— Work task —
An exact reproduction of the data below is expected, free of images.

— Supplied material —
───

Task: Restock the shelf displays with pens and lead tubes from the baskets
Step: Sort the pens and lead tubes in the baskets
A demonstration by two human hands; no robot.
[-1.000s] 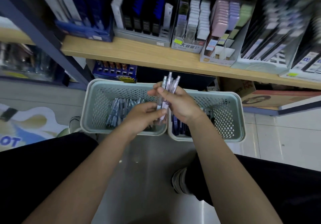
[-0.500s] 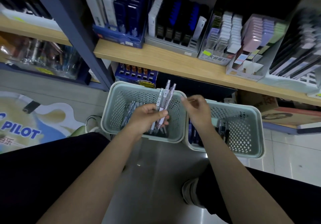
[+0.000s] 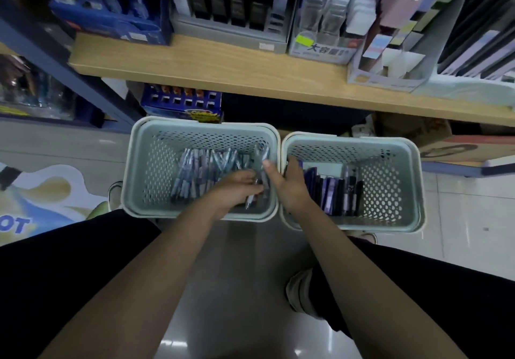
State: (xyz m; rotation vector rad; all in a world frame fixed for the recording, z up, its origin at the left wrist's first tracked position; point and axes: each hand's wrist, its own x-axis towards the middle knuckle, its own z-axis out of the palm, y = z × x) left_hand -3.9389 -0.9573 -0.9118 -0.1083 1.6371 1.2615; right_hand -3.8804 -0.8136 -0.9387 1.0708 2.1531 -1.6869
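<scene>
**Gathering pens from the left basket**

Crouching before the wooden shelf [image 3: 250,71], I had both baskets on the floor within reach. The left basket [image 3: 139,163] held loose pens [image 3: 195,172]; the right basket [image 3: 404,180] held dark packs, likely lead tubes [image 3: 328,191]. My left hand [image 3: 237,188] had its fingers clamped on a small bundle of pens [image 3: 260,180], presumably collecting enough for one trip. My right hand [image 3: 289,186] straddled the basket rims, thumb steadying the bundle; whether its other fingers gripped anything, I couldn't tell.
</scene>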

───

— Exercise answer —
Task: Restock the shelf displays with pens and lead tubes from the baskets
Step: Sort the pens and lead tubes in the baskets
A demonstration by two human hands; no robot.
[-1.000s] 
[-0.500s] 
[+0.000s] 
State: (xyz m; rotation vector rad; all in a world frame fixed for the recording, z up, its origin at the left wrist's first tracked position; point and axes: each hand's wrist, its own x-axis towards the middle knuckle, its own z-axis out of the palm, y = z × x) left_hand -3.9389 -0.9573 -0.9118 -0.1083 1.6371 1.2615; right_hand -3.8804 -0.8136 -0.9387 1.0708 2.1531 -1.6869
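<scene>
**Gathering pens from the left basket**

Crouching before the wooden shelf [image 3: 250,71], I had both baskets on the floor within reach. The left basket [image 3: 139,163] held loose pens [image 3: 195,172]; the right basket [image 3: 404,180] held dark packs, likely lead tubes [image 3: 328,191]. My left hand [image 3: 237,188] had its fingers clamped on a small bundle of pens [image 3: 260,180], presumably collecting enough for one trip. My right hand [image 3: 289,186] straddled the basket rims, thumb steadying the bundle; whether its other fingers gripped anything, I couldn't tell.
</scene>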

What the exercise asked for has been given in full.